__WHAT TO DO__. Set down the whole listing below exactly, without pictures.

__DATA BLOCK__.
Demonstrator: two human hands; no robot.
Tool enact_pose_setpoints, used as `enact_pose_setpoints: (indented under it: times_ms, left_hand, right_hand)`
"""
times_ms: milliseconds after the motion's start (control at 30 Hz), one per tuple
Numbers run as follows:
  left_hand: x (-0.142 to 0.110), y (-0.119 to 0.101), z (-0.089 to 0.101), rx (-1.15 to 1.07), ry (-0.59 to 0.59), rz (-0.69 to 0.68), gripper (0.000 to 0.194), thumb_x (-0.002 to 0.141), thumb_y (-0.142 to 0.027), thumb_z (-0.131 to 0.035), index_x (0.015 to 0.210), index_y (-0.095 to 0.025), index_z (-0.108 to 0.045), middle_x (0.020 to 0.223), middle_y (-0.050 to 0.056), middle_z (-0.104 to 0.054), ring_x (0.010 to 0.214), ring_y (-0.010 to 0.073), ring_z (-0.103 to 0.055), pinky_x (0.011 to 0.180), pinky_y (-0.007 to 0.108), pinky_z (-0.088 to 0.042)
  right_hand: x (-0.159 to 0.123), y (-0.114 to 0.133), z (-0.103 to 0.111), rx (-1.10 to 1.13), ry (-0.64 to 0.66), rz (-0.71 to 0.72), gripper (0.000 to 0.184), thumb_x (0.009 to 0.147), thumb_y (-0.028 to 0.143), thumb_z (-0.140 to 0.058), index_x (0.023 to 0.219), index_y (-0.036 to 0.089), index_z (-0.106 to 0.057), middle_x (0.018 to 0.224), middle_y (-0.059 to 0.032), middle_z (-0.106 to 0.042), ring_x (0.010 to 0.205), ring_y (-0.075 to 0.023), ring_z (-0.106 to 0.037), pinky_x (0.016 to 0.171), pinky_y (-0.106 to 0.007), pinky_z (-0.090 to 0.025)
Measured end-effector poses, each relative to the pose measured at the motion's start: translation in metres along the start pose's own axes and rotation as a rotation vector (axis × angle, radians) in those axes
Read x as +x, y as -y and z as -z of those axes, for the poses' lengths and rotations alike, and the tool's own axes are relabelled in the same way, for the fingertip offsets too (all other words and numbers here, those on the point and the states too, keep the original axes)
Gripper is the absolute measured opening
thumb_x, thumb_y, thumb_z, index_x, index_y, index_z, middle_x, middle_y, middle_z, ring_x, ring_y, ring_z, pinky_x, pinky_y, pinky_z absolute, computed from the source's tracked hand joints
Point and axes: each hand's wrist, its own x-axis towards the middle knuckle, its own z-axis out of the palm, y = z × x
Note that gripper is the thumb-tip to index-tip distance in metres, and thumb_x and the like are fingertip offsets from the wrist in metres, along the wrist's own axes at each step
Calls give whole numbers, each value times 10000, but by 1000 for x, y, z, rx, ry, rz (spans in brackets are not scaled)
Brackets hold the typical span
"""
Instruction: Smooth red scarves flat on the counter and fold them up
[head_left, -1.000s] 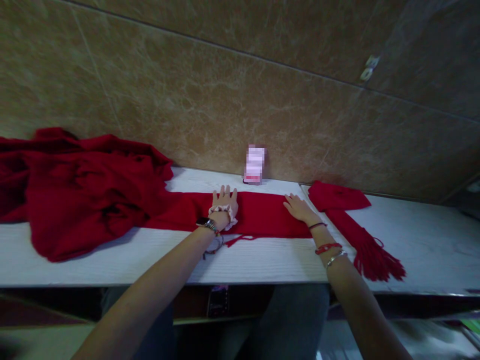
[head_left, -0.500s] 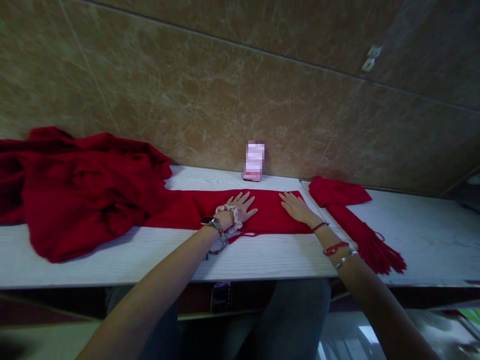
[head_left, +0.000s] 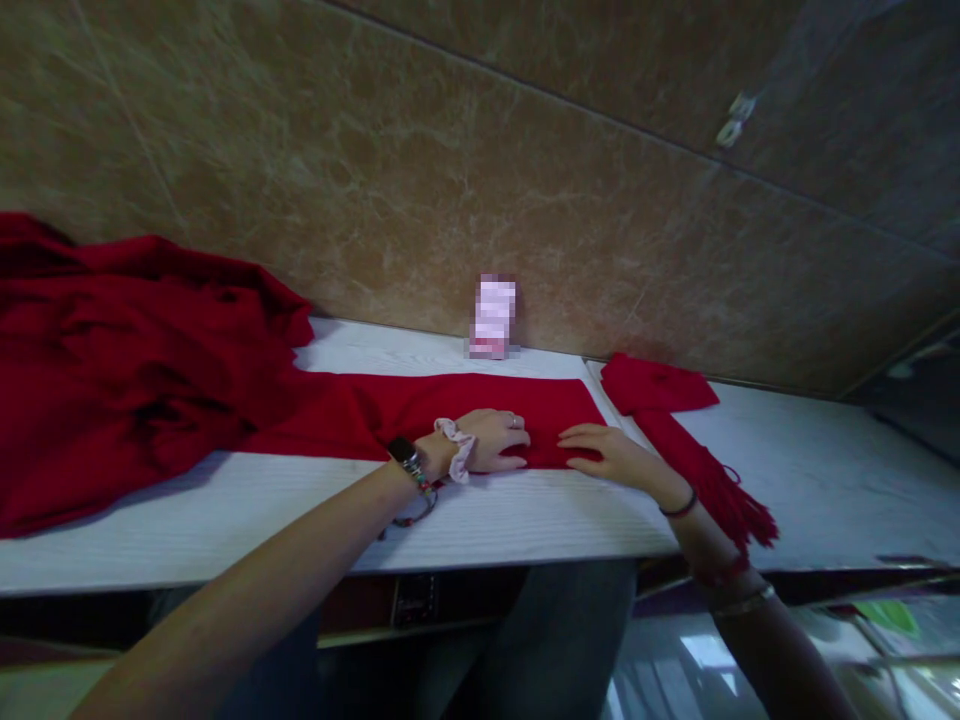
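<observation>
A long strip of red cloth (head_left: pixel 450 395) lies flat across the white tabletop, its right end cut straight. On its lower edge rests my left hand (head_left: pixel 491 440), open, the fingers slightly bent and pointing right, a pale scrunchie at the wrist. Facing it from the right, my right hand (head_left: pixel 611 460) touches the strip near its lower right corner, fingers stretched out and thumb apart. The strip runs left into a large crumpled heap of the same red cloth (head_left: pixel 150 350).
A phone-like blurred rectangle (head_left: pixel 493 315) leans on the brown marbled wall (head_left: pixel 375 180). Right of the strip lies a folded red piece with a fringe and tassel (head_left: pixel 682 450). The white table (head_left: pixel 300 510) has its front edge just above my legs; a dark object (head_left: pixel 415 600) lies below it.
Both hands have slid from the middle of the strip toward its lower edge. The fingers, earlier spread flat and pointing away from me, now point toward each other. The view has shifted slightly right.
</observation>
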Motion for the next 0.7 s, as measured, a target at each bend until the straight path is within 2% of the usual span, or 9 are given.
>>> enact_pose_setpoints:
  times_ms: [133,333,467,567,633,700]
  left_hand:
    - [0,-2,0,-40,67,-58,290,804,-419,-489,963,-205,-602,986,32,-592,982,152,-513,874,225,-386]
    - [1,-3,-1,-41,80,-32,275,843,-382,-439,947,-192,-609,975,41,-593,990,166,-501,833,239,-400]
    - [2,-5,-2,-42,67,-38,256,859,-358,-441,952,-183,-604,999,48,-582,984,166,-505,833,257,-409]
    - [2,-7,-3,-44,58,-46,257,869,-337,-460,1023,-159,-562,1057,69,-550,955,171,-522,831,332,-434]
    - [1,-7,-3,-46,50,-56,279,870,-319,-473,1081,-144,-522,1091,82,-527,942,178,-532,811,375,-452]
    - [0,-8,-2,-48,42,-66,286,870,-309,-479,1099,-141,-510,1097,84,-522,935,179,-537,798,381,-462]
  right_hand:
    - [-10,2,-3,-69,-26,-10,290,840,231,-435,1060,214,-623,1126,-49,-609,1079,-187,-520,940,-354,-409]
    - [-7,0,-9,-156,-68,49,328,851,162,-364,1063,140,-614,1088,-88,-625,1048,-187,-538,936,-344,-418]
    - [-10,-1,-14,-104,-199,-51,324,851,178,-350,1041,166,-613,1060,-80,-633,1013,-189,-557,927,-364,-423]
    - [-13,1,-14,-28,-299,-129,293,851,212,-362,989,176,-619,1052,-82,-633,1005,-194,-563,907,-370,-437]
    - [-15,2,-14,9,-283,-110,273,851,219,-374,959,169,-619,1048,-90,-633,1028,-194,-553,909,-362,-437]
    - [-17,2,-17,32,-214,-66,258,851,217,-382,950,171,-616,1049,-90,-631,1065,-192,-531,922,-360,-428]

__ANSWER TO THIS PROBLEM__.
Demonstrator: two human hands; no robot.
Tool enact_pose_setpoints, used as `enact_pose_setpoints: (indented under it: times_ms, left_hand, right_hand)`
"""
times_ms: milliseconds after the motion's start (control at 30 Hz), one per tuple
Numbers run as follows:
  left_hand: x (-0.142 to 0.110), y (-0.119 to 0.101), z (-0.089 to 0.101), rx (-1.15 to 1.07), ry (-0.59 to 0.59), rz (-0.69 to 0.68), gripper (0.000 to 0.194), thumb_x (-0.002 to 0.141), thumb_y (-0.142 to 0.027), thumb_z (-0.131 to 0.035), index_x (0.015 to 0.210), index_y (-0.095 to 0.025), index_z (-0.108 to 0.045), middle_x (0.020 to 0.223), middle_y (-0.050 to 0.056), middle_z (-0.104 to 0.054), ring_x (0.010 to 0.214), ring_y (-0.010 to 0.073), ring_z (-0.103 to 0.055), pinky_x (0.011 to 0.180), pinky_y (-0.007 to 0.108), pinky_z (-0.088 to 0.042)
  right_hand: x (-0.159 to 0.123), y (-0.114 to 0.133), z (-0.103 to 0.111), rx (-1.10 to 1.13), ry (-0.64 to 0.66), rz (-0.71 to 0.72), gripper (0.000 to 0.184), thumb_x (0.009 to 0.147), thumb_y (-0.028 to 0.143), thumb_z (-0.140 to 0.058), index_x (0.023 to 0.219), index_y (-0.036 to 0.089), index_z (-0.106 to 0.057), middle_x (0.018 to 0.224), middle_y (-0.059 to 0.032), middle_z (-0.106 to 0.042), ring_x (0.010 to 0.205), ring_y (-0.075 to 0.023), ring_z (-0.106 to 0.037), pinky_x (0.016 to 0.171), pinky_y (-0.106 to 0.007), pinky_z (-0.090 to 0.025)
Measured end-effector poses, each relative to the pose measured at the motion's start: translation in metres along the start pose's own axes and rotation as a rotation vector (axis × angle, radians) in those axes
Read x as +x, y as -y and z as -z of those axes, for the poses' lengths and rotations alike, and the tool's own axes are relabelled in the same way, for the fingertip offsets too (all other words and numbers here, those on the point and the states too, keep the original axes)
Gripper is the absolute measured opening
thumb_x, thumb_y, thumb_z, index_x, index_y, index_z, middle_x, middle_y, middle_z, ring_x, ring_y, ring_z, pinky_x, pinky_y, pinky_z absolute, computed from the source's tracked hand joints
Point and axes: each hand's wrist, its own x-axis towards the middle knuckle, its own z-axis out of the palm, y = z × x
Note that gripper is the thumb-tip to index-tip distance in metres, and thumb_x and the like are fingertip offsets from the wrist in metres, along the wrist's own axes at each step
Calls give whole numbers, each value times 10000, but by 1000 for x, y, z, rx, ry, rz (spans in brackets are not scaled)
Brackets hold the typical span
"""
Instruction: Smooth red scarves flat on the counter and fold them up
[head_left, -1.000s] 
[head_left, -0.500s] 
[head_left, +0.000s] 
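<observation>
A long strip of red cloth (head_left: pixel 450 395) lies flat across the white tabletop, its right end cut straight. On its lower edge rests my left hand (head_left: pixel 491 440), open, the fingers slightly bent and pointing right, a pale scrunchie at the wrist. Facing it from the right, my right hand (head_left: pixel 611 460) touches the strip near its lower right corner, fingers stretched out and thumb apart. The strip runs left into a large crumpled heap of the same red cloth (head_left: pixel 150 350).
A phone-like blurred rectangle (head_left: pixel 493 315) leans on the brown marbled wall (head_left: pixel 375 180). Right of the strip lies a folded red piece with a fringe and tassel (head_left: pixel 682 450). The white table (head_left: pixel 300 510) has its front edge just above my legs; a dark object (head_left: pixel 415 600) lies below it.
Both hands have slid from the middle of the strip toward its lower edge. The fingers, earlier spread flat and pointing away from me, now point toward each other. The view has shifted slightly right.
</observation>
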Motion for the next 0.7 s, as measured, a target at each bend until the straight path is within 2% of the usual span, or 9 are given.
>>> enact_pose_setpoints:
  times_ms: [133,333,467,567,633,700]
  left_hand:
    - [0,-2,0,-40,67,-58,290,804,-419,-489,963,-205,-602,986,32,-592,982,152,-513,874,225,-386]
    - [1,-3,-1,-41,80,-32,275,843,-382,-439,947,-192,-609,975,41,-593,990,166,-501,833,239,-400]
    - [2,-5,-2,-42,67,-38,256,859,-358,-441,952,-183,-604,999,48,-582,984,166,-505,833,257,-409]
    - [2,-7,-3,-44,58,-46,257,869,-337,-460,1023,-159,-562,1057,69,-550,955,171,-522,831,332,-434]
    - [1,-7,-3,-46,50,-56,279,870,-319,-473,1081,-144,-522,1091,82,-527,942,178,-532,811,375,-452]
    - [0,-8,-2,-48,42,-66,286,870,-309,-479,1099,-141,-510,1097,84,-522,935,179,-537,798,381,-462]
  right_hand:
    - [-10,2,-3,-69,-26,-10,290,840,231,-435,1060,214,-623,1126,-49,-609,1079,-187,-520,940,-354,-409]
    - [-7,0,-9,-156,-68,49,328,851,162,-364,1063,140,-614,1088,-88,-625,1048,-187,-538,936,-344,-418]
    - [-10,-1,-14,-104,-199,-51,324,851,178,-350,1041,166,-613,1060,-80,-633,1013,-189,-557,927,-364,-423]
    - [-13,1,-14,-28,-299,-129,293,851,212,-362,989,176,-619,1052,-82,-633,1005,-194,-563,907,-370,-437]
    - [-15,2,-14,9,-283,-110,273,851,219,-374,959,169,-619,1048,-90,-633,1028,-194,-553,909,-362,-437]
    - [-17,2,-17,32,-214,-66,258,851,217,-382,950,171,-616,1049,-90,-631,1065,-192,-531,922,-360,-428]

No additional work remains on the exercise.